**PROBLEM REQUIREMENTS**
As the lines appear below, please set them down exactly, starting at the first and finishing with the one containing "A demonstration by".

**DATA SECTION**
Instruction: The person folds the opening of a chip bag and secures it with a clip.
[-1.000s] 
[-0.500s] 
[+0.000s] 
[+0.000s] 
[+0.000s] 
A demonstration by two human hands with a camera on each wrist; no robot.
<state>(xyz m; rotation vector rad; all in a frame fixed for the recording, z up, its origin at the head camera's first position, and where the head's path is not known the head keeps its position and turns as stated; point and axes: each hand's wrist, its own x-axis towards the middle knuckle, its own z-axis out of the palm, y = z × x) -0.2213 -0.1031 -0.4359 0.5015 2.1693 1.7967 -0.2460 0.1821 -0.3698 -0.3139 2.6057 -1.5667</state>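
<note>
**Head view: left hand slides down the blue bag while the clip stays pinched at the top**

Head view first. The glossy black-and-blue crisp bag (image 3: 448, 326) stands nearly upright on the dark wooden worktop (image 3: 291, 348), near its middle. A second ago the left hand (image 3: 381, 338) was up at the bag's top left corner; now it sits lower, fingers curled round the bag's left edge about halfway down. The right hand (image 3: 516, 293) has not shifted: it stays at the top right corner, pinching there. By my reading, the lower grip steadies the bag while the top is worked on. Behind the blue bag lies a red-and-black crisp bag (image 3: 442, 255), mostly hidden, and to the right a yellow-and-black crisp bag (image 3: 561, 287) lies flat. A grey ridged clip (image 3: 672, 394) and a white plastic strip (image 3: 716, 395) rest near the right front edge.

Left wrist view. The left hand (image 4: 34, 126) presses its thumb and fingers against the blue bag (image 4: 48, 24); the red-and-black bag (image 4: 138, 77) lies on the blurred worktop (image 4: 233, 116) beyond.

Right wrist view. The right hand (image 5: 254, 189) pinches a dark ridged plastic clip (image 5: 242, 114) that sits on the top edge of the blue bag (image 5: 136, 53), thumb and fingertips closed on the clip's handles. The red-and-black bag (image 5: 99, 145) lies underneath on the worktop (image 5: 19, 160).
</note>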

**ANSWER SPACE**
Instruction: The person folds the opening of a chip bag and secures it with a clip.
[-1.000s] 
[-0.500s] 
[+0.000s] 
[+0.000s] 
[+0.000s] 
A demonstration by two human hands with a camera on each wrist; no robot.

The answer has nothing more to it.